Data entries
┏━━

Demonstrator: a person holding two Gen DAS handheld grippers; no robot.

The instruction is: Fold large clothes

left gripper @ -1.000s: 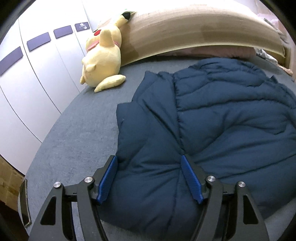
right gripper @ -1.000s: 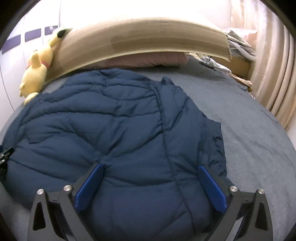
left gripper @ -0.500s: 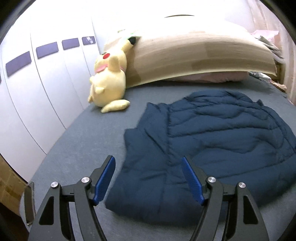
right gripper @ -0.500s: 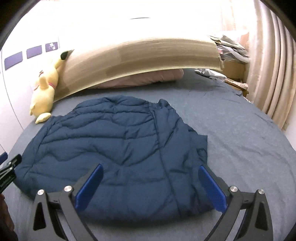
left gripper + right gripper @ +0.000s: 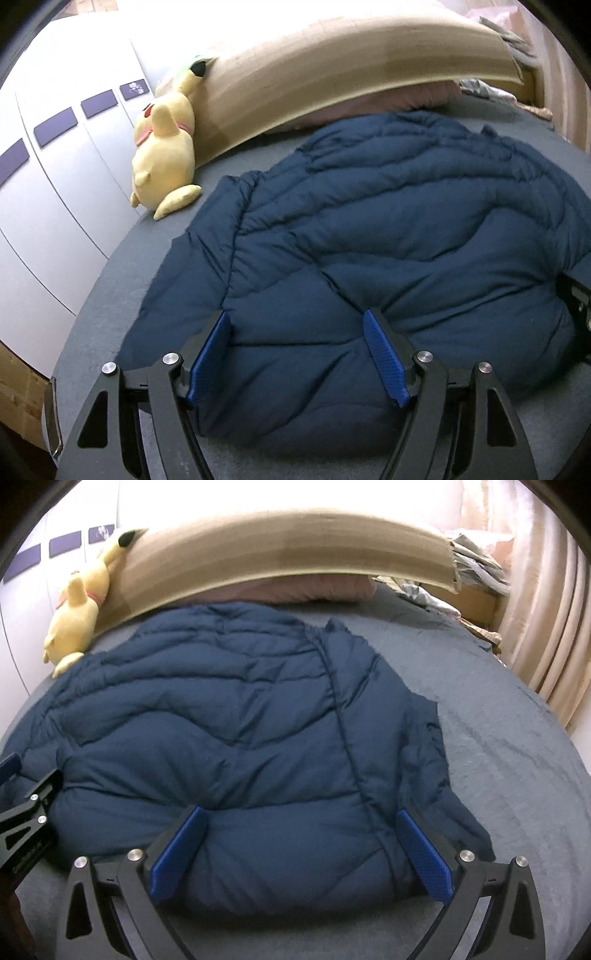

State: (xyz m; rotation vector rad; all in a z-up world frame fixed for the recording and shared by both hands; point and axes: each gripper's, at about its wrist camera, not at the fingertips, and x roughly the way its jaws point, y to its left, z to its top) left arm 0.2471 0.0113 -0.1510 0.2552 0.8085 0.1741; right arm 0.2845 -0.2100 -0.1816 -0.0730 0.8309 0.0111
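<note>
Your left gripper [image 5: 299, 354] has its jaws wide apart, straddling the near hem of the navy puffer jacket [image 5: 388, 229]; the blue pads press into the padding on either side of a bulge but clamp nothing. Your right gripper [image 5: 301, 853] stands the same way, jaws spread, with a fat roll of the hem lying between them and no fabric pinched. Whether either jaw reaches the bottom layer cannot be told.

The jacket lies spread on the grey bed [image 5: 517, 757], reaching from directly between both pairs of jaws out to the far end of the mattress. To the right of your right jaws, a thinner flap of the jacket lies rumpled at the edge.

Risks from here, as a judgement:
- Closing on the puffed top layer alone would lift one layer and leave the underside behind, giving a skewed fold.
- The slick quilted shell may slide out of the pads if the bite is shallow.
- Uneven grip heights between the two hands would twist the hem.

Beyond the jaws, to the far left, a yellow plush toy [image 5: 166, 155] leans against the wooden headboard [image 5: 351, 62], close to the jacket's far corner; a fold thrown that way could catch it. A pink pillow [image 5: 303, 589] sits under the headboard, just past the jacket.
</note>
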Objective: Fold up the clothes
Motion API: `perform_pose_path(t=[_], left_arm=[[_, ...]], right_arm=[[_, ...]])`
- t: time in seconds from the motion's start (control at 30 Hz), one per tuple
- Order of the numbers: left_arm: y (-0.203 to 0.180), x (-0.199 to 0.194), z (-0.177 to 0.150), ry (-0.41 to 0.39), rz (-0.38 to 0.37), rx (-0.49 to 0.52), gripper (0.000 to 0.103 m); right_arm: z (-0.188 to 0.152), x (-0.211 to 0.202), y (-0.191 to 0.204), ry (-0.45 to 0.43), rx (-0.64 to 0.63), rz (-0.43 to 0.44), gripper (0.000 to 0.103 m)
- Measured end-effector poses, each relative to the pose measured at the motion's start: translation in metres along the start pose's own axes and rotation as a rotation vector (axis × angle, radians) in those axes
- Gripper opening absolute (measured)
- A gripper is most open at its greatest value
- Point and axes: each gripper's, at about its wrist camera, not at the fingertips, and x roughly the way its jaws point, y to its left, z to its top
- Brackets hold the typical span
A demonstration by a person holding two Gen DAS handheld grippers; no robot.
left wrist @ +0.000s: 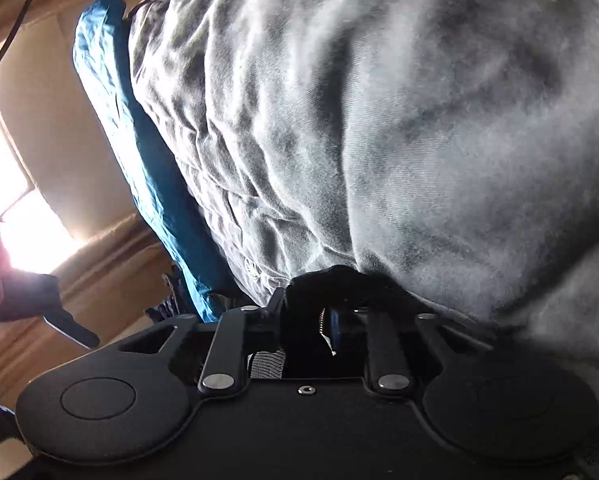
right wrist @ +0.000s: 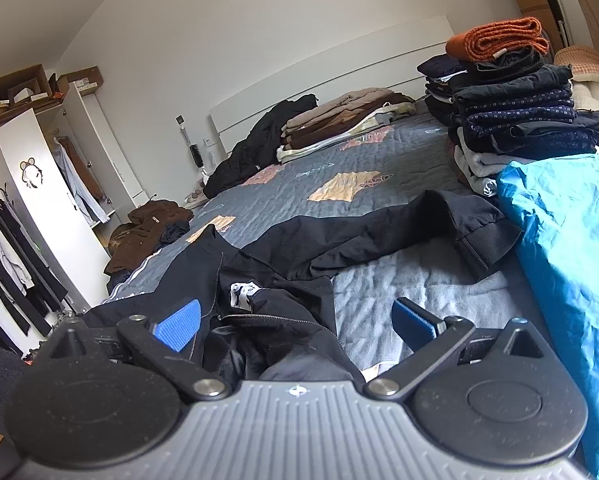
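Black jacket (right wrist: 283, 264) shows only by right fingers (right wrist: 179, 322), spread apart.

The black jacket (right wrist: 283, 248) is thin, smooth synthetic cloth with a faint sheen, a ribbed knit cuff and a metal zip. The bed cover (right wrist: 299, 184) is quilted matt cloth. The blue garment (right wrist: 567, 240) looks crinkly and slightly glossy. The orange blanket (right wrist: 495, 38) is coarse and woolly. The right gripper (right wrist: 297, 320) is matt black plastic with rough blue pads (right wrist: 179, 324); the left gripper (left wrist: 327, 300) is matt black too, under soft, brushed grey fabric (left wrist: 379, 120).
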Motion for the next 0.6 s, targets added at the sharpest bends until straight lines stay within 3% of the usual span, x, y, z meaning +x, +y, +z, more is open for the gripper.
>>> perform_pose_path(t=[0.1, 0.27, 0.6], left_arm=[[0.022, 0.001, -0.004, 0.026, -0.052, -0.182, 0.009], [0.071, -0.002, -0.022, 0.067, -0.122, -0.575, 0.007], [0.143, -0.023, -0.084, 0.120, -0.160, -1.372, 0.006]], right_arm=[[0.000, -0.001, 0.000, 0.000, 0.000, 0.002, 0.102], [0.001, -0.002, 0.000, -0.006, 0.003, 0.004, 0.102], [0.002, -0.004, 0.003, -0.022, 0.009, 0.019, 0.102]])
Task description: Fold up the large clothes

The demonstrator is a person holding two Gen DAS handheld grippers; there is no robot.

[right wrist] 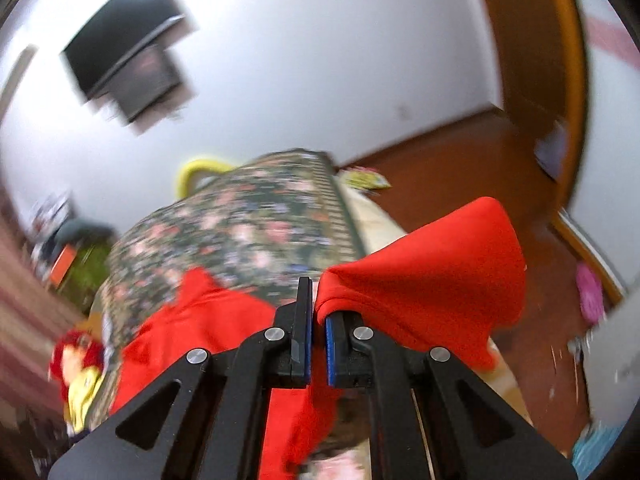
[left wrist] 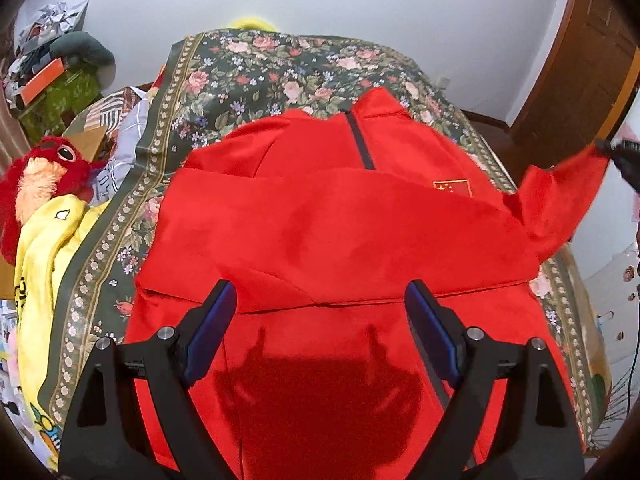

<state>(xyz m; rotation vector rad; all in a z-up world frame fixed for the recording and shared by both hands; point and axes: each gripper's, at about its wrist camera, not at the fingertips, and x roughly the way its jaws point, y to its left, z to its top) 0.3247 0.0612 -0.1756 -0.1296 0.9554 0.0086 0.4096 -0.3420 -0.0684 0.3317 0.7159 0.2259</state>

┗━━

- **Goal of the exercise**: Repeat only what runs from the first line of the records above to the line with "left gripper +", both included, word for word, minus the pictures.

- **Output**:
Demonstrator: a person holding two Gen DAS handheld grippers; no robot.

The instruction is: Fold large clothes

left gripper @ -1.000s: 
right gripper @ -1.000s: 
left gripper @ -0.500s: 
right gripper @ -0.500s: 
left gripper + right gripper @ +0.000s: 

What came before is the finished answer.